Holding: Attempting to force a government lawyer to recommend an investment is not the Hobbs Act’s "obtaining of property" because a recommendation is not transferable property.

Real World Impact:
  • Limits use of the Hobbs Act to prosecute coerced official recommendations.
  • Makes it harder to convict for threats that force official advice.
  • Clarifies extortion requires transferable property, not mere coercion.
Topics: extortion law, threats and coercion, public officials, white-collar crime

Summary

Background

A State pension fund’s sole trustee, the State Comptroller, decides investments. The fund’s general counsel recommended against investing in a fund managed by FA Technology Ventures. After that recommendation, the counsel received anonymous emails threatening to reveal an alleged affair unless he changed his recommendation. Some emails were traced to the home computer of Giridhar Sekhar, a managing partner at the investment firm. A jury convicted Sekhar of attempted extortion under the Hobbs Act, finding the targeted “property” was the general counsel’s recommendation.

Reasoning

The Court addressed whether forcing a person to give a recommendation counts as “obtaining property.” It relied on the common-law meaning of extortion and the Hobbs Act’s text to say extortion requires acquiring transferable property—something the extortionist can exercise or transfer. An internal recommendation cannot be transferred like money or a license. The Court also noted Congress omitted coercion from the Hobbs Act’s definition and cited prior decisions (including Scheidler and Cleveland) to reject the government’s argument that an intangible right to give advice is obtainable property. The Court reversed Sekhar’s conviction.

Real world impact

The decision narrows the Hobbs Act’s reach. Prosecutors may not be able to use the Hobbs Act to convert threats that force officials or employees to make particular recommendations into federal extortion charges.
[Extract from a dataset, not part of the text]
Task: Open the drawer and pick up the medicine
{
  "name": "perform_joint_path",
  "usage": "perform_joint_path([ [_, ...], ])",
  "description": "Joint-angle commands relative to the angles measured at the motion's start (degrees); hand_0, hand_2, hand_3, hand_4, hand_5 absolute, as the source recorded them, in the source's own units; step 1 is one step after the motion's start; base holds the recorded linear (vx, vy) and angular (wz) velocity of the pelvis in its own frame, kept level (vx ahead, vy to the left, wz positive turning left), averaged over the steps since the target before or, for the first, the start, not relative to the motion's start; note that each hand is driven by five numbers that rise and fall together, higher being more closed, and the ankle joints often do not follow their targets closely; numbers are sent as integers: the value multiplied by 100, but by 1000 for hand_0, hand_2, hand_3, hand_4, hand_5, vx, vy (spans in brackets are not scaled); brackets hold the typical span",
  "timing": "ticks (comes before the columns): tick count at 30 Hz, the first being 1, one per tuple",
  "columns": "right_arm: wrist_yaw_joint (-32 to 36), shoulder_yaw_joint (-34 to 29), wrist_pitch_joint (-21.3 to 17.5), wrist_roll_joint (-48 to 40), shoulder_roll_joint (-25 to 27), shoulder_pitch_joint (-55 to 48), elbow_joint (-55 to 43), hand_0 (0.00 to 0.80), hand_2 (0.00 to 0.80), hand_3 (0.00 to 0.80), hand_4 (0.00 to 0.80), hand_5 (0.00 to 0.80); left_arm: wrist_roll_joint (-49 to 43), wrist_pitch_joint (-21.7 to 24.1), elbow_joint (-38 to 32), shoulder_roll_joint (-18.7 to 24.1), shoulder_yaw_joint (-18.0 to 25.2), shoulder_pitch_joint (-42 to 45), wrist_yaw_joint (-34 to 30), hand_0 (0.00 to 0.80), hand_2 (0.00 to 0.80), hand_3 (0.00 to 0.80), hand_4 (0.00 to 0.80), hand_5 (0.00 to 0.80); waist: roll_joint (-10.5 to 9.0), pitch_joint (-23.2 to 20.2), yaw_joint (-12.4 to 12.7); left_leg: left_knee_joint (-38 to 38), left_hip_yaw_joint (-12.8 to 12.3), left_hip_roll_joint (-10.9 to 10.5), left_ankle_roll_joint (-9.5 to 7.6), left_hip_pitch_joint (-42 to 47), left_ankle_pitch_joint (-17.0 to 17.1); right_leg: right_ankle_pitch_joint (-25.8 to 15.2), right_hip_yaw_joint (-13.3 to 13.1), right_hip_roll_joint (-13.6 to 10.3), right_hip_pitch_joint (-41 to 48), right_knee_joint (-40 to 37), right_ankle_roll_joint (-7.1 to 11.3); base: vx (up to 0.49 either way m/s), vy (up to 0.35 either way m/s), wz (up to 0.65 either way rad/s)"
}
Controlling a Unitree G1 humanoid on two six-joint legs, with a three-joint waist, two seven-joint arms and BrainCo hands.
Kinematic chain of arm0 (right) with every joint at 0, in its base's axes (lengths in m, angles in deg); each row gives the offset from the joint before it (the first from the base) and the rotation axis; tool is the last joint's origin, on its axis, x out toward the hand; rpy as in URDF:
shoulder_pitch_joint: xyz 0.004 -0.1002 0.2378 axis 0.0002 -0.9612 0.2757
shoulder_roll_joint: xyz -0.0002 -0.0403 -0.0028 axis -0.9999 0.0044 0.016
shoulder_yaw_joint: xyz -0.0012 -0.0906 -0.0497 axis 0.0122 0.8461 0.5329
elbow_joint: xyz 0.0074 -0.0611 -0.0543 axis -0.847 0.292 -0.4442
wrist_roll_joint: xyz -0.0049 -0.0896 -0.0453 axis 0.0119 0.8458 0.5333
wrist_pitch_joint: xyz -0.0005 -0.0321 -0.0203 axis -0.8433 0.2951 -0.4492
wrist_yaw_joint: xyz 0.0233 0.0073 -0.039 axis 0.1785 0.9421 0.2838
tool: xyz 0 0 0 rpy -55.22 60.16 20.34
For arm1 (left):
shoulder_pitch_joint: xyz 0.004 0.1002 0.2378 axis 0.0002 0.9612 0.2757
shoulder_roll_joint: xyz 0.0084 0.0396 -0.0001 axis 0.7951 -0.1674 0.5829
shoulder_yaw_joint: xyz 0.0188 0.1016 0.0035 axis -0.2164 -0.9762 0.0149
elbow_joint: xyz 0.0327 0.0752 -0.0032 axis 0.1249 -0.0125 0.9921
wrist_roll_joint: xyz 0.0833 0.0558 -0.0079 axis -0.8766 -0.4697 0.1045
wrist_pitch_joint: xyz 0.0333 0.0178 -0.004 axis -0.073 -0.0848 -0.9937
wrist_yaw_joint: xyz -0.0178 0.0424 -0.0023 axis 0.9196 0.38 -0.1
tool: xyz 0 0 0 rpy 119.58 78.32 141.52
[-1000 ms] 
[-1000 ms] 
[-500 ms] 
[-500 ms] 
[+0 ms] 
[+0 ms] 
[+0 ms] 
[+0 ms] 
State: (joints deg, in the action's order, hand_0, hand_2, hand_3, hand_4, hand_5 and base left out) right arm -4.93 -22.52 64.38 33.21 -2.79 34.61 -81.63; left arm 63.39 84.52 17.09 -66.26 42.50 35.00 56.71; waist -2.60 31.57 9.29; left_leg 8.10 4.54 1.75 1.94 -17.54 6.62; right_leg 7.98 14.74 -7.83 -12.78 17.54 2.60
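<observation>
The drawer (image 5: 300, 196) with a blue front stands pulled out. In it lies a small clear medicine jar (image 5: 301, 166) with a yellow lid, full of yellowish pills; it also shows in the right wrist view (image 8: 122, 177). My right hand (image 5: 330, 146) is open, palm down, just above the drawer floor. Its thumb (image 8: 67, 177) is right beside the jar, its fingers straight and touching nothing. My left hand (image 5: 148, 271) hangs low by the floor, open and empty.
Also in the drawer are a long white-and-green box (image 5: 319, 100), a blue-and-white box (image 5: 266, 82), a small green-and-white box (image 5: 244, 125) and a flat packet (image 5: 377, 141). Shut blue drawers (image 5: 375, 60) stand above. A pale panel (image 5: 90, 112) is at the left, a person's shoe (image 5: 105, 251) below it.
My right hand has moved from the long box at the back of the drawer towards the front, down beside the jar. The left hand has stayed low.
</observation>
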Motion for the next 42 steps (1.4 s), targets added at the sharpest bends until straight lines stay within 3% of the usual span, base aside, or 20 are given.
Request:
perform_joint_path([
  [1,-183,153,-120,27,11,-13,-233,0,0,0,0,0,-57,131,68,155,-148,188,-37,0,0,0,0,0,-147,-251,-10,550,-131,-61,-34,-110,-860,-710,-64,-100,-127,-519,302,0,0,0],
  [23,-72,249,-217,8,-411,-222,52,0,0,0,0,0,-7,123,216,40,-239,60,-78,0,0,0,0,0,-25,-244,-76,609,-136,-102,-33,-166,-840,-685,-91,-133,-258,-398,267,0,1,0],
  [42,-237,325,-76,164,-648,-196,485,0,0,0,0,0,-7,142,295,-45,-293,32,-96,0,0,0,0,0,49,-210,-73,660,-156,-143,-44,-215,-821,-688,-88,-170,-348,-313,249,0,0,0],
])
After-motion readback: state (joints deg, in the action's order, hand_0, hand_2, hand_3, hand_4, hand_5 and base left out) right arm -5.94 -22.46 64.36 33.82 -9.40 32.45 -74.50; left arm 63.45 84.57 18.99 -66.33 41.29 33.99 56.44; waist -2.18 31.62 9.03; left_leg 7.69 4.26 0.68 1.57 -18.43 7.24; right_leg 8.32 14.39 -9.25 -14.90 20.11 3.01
Cases that involve coercion of speech or advice may need different legal theories or rely on other laws rather than Hobbs Act extortion.

Dissents or concurrances

A concurrence by Justice Alito, joined by Justices Kennedy and Sotomayor, agreed the conviction should be overturned. He emphasized that the recommendation itself is not property and invoked Cleveland and the rule of lenity as support.